- Task objective -
All lines from the first one in the listing below to the one holding "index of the", inclusive, are to be copied exactly.

=== Dataset extract ===

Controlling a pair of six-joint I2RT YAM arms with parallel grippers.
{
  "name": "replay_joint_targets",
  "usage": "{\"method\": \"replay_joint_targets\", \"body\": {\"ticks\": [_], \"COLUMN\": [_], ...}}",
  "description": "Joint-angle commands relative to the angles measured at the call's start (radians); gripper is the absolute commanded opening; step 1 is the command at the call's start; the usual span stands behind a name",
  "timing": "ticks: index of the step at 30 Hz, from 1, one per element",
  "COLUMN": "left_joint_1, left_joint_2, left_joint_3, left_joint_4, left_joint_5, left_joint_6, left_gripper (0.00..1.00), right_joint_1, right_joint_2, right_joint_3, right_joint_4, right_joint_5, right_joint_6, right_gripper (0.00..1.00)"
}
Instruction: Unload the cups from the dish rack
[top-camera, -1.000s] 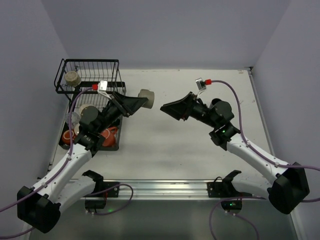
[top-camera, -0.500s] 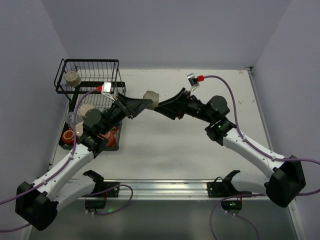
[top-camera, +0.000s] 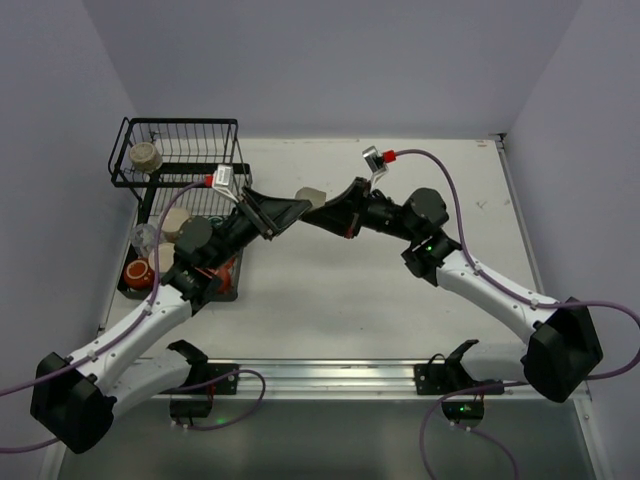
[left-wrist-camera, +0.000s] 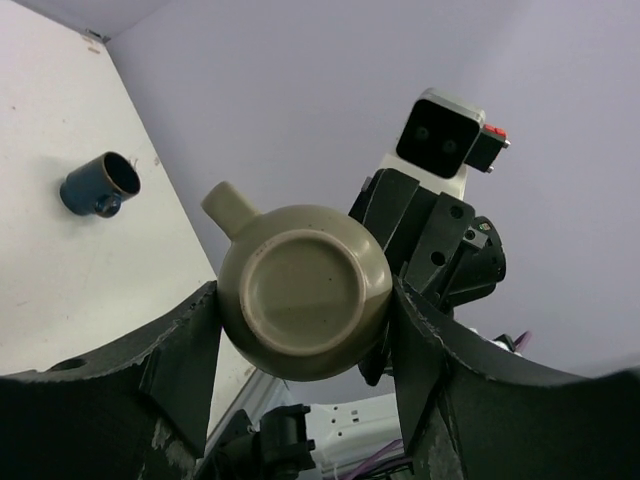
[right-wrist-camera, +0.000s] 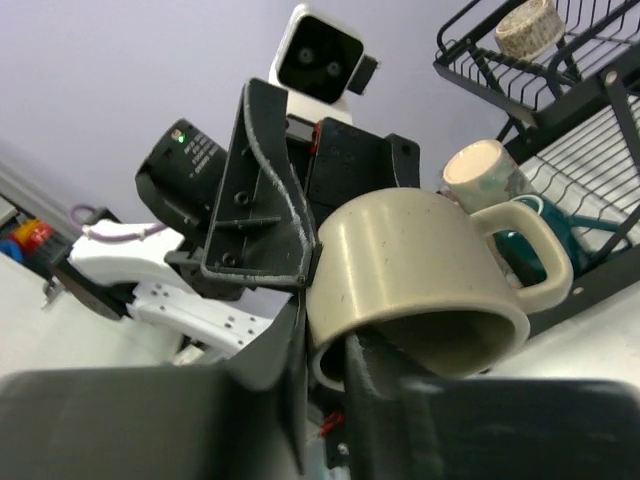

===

- Response -
Controlling a pair of six-joint I2RT YAM arms with parallel grippers.
{
  "name": "replay_joint_targets",
  "usage": "{\"method\": \"replay_joint_targets\", \"body\": {\"ticks\": [_], \"COLUMN\": [_], ...}}",
  "description": "Joint-angle commands relative to the angles measured at the call's start (radians); gripper is the absolute commanded opening; step 1 is the command at the call's start; the usual span stands behind a name",
  "timing": "ticks: index of the step at 30 Hz, from 1, one per element",

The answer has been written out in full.